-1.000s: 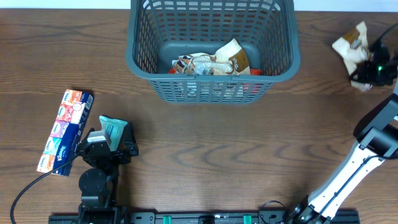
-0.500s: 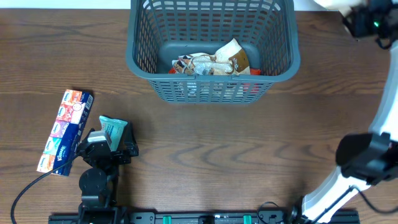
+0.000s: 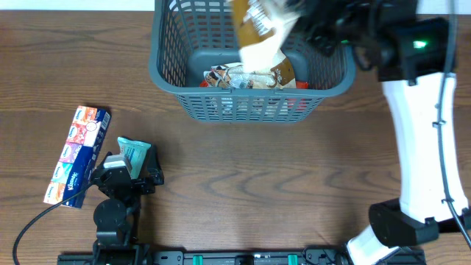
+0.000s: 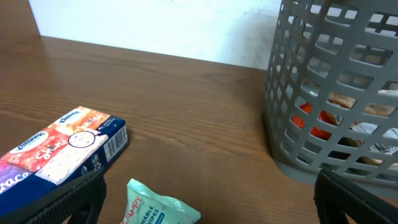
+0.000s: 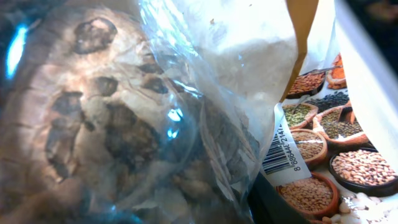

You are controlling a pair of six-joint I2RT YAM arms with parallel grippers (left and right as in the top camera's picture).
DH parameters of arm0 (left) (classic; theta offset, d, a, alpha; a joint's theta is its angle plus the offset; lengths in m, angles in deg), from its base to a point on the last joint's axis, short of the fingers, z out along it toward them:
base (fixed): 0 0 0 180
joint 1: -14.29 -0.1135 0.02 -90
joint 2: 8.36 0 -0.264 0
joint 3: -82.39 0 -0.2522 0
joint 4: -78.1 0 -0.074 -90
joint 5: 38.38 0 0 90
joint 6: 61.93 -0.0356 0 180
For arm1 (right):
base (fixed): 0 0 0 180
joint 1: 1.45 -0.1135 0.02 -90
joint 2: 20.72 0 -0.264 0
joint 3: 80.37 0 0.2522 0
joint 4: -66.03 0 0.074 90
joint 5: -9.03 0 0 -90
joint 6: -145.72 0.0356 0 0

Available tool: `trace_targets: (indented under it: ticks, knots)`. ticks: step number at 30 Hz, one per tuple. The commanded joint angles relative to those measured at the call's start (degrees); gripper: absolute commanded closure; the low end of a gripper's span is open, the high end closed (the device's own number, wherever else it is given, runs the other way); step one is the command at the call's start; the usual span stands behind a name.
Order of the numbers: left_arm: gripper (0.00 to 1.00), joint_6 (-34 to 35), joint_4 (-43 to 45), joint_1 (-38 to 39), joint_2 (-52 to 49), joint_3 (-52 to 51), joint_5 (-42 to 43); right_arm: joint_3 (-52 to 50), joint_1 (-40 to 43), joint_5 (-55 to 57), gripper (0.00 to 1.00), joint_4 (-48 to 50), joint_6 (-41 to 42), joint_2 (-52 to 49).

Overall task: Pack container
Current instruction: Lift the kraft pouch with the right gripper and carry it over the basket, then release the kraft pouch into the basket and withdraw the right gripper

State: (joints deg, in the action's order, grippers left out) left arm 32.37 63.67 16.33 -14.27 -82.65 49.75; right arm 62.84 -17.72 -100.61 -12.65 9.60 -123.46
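Overhead: the basket (image 3: 158,72) sits at the far edge of the surface (image 3: 294,184), centre, with a few packets (image 3: 246,76) already on its bottom. My right end effector (image 3: 298,20) hangs over the basket opening, clenched on a tan and white bag (image 3: 259,33) that dangles above the packets, inside the line of the rim. My left end effector (image 3: 126,173) is parked near the front left, with a teal wipes packet (image 3: 135,153) at its tip and a tissue box (image 3: 77,153) just beside it on the outer side. Both are well apart from the basket.

Left wrist: fingers spread wide at the bottom corners of the frame, released. The wipes packet (image 4: 158,208) lies between them, not pinched. The tissue box (image 4: 62,146) is to the left, and the lattice wall of the basket (image 4: 336,93) to the right.

Right wrist: the bag (image 5: 155,124) fills the frame, crinkled clear plastic with a barcode and printed bowls of beans at the right. The fingers themselves are hidden, so I read the grip from the overhead only.

Step, as I judge it: dropping the bag into the basket. The next move calls for lowering a bit so the bag clears the rim, then letting go. After that, the wipes packet and the tissue box are left to pack, so I put the task roughly at its midpoint.
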Motion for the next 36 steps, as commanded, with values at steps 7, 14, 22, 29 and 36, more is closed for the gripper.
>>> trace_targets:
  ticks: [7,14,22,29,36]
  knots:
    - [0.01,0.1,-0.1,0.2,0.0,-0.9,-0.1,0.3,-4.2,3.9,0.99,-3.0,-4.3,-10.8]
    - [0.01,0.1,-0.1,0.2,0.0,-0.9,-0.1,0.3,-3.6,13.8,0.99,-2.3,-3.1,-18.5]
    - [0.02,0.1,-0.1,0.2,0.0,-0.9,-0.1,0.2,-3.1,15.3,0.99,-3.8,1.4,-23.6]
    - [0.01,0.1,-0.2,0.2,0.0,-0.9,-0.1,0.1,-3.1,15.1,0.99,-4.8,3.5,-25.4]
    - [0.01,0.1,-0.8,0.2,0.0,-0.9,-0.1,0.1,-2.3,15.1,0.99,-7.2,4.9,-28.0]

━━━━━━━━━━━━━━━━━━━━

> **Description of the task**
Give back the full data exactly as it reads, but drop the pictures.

> **Reply**
-1.000s: 
-0.500s: 
+0.000s: 
+0.000s: 
+0.000s: 

You are controlling a pair of six-joint I2RT YAM arms with parallel grippers (left and right as in the top camera's picture).
DH parameters of arm0 (left) (classic; theta offset, d, a, alpha; a joint's theta is its angle plus the offset; lengths in m, angles in deg), from its base to a point on the last joint's axis, short of the fingers, z out along it toward them:
base (fixed): 0 0 0 180
joint 1: -14.29 -0.1135 0.02 -90
joint 2: 8.36 0 -0.264 0
joint 3: -82.39 0 -0.2522 0
joint 4: -78.1 0 -0.074 -90
joint 5: 38.38 0 0 90
joint 6: 61.93 -0.0356 0 180
For arm1 (right):
base (fixed): 0 0 0 180
joint 1: 1.45 -0.1135 0.02 -90
joint 2: 20.72 0 -0.264 0
joint 3: 80.37 0 0.2522 0
joint 4: -66.03 0 0.074 90
joint 5: -9.03 0 0 -90
joint 6: -145.72 0.0356 0 0

Available tool: `trace_targets: (indented under it: ticks, knots)`. ticks: step number at 30 Hz, one per tuple. The commanded joint angles relative to those measured at the call's start (degrees); gripper: absolute commanded closure; the low end of a gripper's span is open, the high end closed (the device's own number, wherever else it is given, runs the other way); step one is the command at the call's start; the usual span stands behind a name.
Order of the numbers: left_arm: gripper (0.00 to 1.00), joint_6 (-34 to 35), joint_4 (-43 to 45), joint_1 (-38 to 39), joint_2 (-52 to 49), joint_3 (-52 to 51), joint_5 (-42 to 43); right_arm: joint_3 (-52 to 50), joint_1 (-40 to 43), joint_5 (-55 to 57), gripper (0.00 to 1.00), joint_4 (-48 to 50), joint_6 (-41 to 42), joint_2 (-52 to 49).

Overall task: Pack container
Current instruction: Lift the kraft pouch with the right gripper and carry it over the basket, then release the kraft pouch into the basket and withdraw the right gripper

State: (joints deg, in the action's order, grippers left out) left arm 32.37 63.67 16.33 -14.27 -82.65 49.75; right arm 62.84 -17.72 -100.61 -12.65 9.60 -123.46
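Overhead: the basket (image 3: 158,72) sits at the far edge of the surface (image 3: 294,184), centre, with a few packets (image 3: 246,76) already on its bottom. My right end effector (image 3: 298,20) hangs over the basket opening, clenched on a tan and white bag (image 3: 259,33) that dangles above the packets, inside the line of the rim. My left end effector (image 3: 126,173) is parked near the front left, with a teal wipes packet (image 3: 135,153) at its tip and a tissue box (image 3: 77,153) just beside it on the outer side. Both are well apart from the basket.

Left wrist: fingers spread wide at the bottom corners of the frame, released. The wipes packet (image 4: 158,208) lies between them, not pinched. The tissue box (image 4: 62,146) is to the left, and the lattice wall of the basket (image 4: 336,93) to the right.

Right wrist: the bag (image 5: 155,124) fills the frame, crinkled clear plastic with a barcode and printed bowls of beans at the right. The fingers themselves are hidden, so I read the grip from the overhead only.

Step, as I judge it: dropping the bag into the basket. The next move calls for lowering a bit so the bag clears the rim, then letting go. After that, the wipes packet and the tissue box are left to pack, so I put the task roughly at its midpoint.
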Motion for the next 36 steps, as commanded, with values at steps 7, 14, 22, 29 and 36, more is closed for the gripper.
>>> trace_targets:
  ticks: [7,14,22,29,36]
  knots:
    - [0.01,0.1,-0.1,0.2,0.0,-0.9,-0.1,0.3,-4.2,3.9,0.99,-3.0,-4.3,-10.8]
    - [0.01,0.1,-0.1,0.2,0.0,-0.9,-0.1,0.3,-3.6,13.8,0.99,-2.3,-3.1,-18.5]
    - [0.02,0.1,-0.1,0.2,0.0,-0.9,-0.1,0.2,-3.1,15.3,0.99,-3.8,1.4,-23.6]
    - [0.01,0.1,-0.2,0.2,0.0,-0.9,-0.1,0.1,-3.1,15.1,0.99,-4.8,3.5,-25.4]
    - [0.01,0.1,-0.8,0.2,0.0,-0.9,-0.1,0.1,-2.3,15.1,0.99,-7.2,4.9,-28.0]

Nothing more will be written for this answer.